The problem
Line by line, the data below should be set down unchanged, with images excluded.

Dataset extract
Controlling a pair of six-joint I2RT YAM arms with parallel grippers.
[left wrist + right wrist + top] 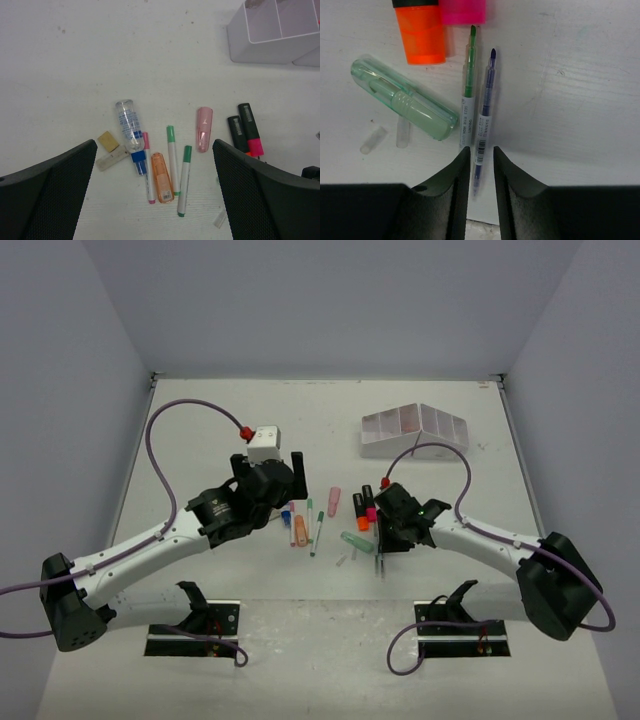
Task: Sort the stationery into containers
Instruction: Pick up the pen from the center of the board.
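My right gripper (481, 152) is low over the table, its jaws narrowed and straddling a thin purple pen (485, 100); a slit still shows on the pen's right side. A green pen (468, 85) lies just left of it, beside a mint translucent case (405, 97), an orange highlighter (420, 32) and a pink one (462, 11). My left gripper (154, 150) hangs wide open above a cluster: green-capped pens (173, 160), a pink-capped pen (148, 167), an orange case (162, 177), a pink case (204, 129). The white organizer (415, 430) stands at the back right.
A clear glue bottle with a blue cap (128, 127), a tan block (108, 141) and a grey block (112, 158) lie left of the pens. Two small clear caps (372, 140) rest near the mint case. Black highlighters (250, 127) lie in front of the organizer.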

Written response
Controlling a pair of six-joint I2RT YAM arms with parallel grippers.
[left wrist + right wrist + top] 
Task: Sort the stationery into containers
Instruction: Pick up the pen from the center of the board.
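My right gripper (481, 152) is low over the table, its jaws narrowed and straddling a thin purple pen (485, 100); a slit still shows on the pen's right side. A green pen (468, 85) lies just left of it, beside a mint translucent case (405, 97), an orange highlighter (420, 32) and a pink one (462, 11). My left gripper (154, 150) hangs wide open above a cluster: green-capped pens (173, 160), a pink-capped pen (148, 167), an orange case (162, 177), a pink case (204, 129). The white organizer (415, 430) stands at the back right.
A clear glue bottle with a blue cap (128, 127), a tan block (108, 141) and a grey block (112, 158) lie left of the pens. Two small clear caps (372, 140) rest near the mint case. Black highlighters (250, 127) lie in front of the organizer.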

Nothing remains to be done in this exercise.